“It takes a village to raise a child.” – African Proverb.
This Igbo and Yoruba (Nigeria) proverb exists in different forms in many African languages. The basic meaning is that child upbringing is a communal effort. The responsibility for raising a child is shared with the larger family (sometimes called the extended family). Everyone in the family participates especially the older children, aunts and uncles, grandparents, and even cousins. It is not unusual for African children to stay for long periods with their grandparents or aunts or uncles. Even the wider community gets involved such as neighbors and friends. Children are considered a blessing from God for the whole community. This communal responsibility in raising children is also seen in the Sukuma (Tanzania) proverb “One knee does not bring up a child” and in the Swahili (East and Central Africa) proverb “One hand does not nurse a child.” Read more here.
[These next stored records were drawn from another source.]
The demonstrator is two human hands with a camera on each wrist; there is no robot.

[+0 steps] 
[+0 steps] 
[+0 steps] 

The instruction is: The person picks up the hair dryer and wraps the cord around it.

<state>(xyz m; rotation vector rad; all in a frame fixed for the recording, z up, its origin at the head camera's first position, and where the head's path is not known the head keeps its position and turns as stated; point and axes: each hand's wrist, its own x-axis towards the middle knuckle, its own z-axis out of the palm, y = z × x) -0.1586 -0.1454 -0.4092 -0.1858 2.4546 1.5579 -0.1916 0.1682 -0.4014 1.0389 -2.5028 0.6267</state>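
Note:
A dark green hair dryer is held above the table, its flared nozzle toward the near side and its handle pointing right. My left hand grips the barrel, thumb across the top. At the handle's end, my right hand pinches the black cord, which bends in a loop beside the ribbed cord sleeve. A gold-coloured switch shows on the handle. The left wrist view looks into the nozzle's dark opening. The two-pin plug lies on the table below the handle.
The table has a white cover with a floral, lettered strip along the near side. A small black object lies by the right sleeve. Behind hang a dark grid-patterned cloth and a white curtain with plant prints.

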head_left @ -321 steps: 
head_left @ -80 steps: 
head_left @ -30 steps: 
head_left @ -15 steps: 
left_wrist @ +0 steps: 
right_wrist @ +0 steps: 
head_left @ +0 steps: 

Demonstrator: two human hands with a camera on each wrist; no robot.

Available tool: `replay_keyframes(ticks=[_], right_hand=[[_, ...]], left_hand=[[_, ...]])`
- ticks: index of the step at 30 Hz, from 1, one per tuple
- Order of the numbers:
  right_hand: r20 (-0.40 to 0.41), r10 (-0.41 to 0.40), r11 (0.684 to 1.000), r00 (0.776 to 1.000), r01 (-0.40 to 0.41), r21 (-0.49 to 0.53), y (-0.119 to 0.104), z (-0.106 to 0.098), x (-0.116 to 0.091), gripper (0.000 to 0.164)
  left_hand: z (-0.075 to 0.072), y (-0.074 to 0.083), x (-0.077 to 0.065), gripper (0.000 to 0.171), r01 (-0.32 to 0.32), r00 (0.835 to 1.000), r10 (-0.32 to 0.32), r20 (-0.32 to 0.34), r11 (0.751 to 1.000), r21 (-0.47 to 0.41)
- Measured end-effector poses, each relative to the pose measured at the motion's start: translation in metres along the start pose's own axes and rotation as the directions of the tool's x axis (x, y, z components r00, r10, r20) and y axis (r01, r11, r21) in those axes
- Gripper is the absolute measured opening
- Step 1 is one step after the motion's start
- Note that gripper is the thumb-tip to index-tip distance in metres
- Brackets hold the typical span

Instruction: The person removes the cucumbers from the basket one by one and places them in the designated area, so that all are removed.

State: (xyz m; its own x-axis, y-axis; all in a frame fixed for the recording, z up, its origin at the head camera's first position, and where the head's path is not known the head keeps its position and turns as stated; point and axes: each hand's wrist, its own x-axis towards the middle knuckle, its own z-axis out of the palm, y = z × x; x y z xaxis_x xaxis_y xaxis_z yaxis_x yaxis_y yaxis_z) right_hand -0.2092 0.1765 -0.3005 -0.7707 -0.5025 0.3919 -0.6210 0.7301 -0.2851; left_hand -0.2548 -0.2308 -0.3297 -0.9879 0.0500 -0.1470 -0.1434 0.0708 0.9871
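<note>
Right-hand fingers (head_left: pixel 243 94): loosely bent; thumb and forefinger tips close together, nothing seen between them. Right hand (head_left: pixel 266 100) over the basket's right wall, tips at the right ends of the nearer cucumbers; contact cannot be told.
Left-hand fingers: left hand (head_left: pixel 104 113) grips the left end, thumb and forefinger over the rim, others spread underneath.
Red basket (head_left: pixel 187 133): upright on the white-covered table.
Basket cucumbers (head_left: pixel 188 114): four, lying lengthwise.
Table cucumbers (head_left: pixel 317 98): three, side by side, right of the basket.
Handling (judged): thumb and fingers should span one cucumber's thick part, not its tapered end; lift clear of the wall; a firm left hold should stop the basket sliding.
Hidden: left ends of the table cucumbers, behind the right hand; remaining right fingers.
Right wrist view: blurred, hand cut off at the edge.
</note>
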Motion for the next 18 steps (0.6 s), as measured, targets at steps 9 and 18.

As a working mom, this African proverb rings true. I rely heavily on the support system of my family and in-laws to look after my child while I’m at my day job. Parents working in manila are blessed that the Philippine culture allows for child care support with the extended family. Without the grandparents or close relatives, child care is left with the yayas and whichever day care is available. The latter set-up spells security problems, and I myself am not comfortable leaving my daughter in the arms of a total stranger.
Though we are extremely grateful to have both sets of lolos and lolas extending their support, their way of rearing children in the most traditional sense often clashes with our own modern ways. Take for example, going out to malls: while the oldies believe that children should be safely home before sundown, my husband and I are still ok to bring the kid with us at dinnertime, especially during weekend bonding. Therein lies the conflict–should we follow the parents’ ways because we ask this huge favor of them to look after the children? Whose “law” should be the standard rule?
I think that there is no right or wrong answer to this. Safe to say, each scenario would beget its own solution. Parents like us should weigh which of the “suggested” ways are best for the children–this should be of the utmost concern. Political correctness and sensitivity should be employed as well in communicating each one’s thoughts, so as not to overstep boundaries and hurt the other’s pride or feelings.
In the end, it should not matter whose advice “won” or which is the “better” way of raising the child. What matters most is the child’s upbringing, in that he or she feels that the whole family works together to raise him or her as a responsible, loving and God-fearing person.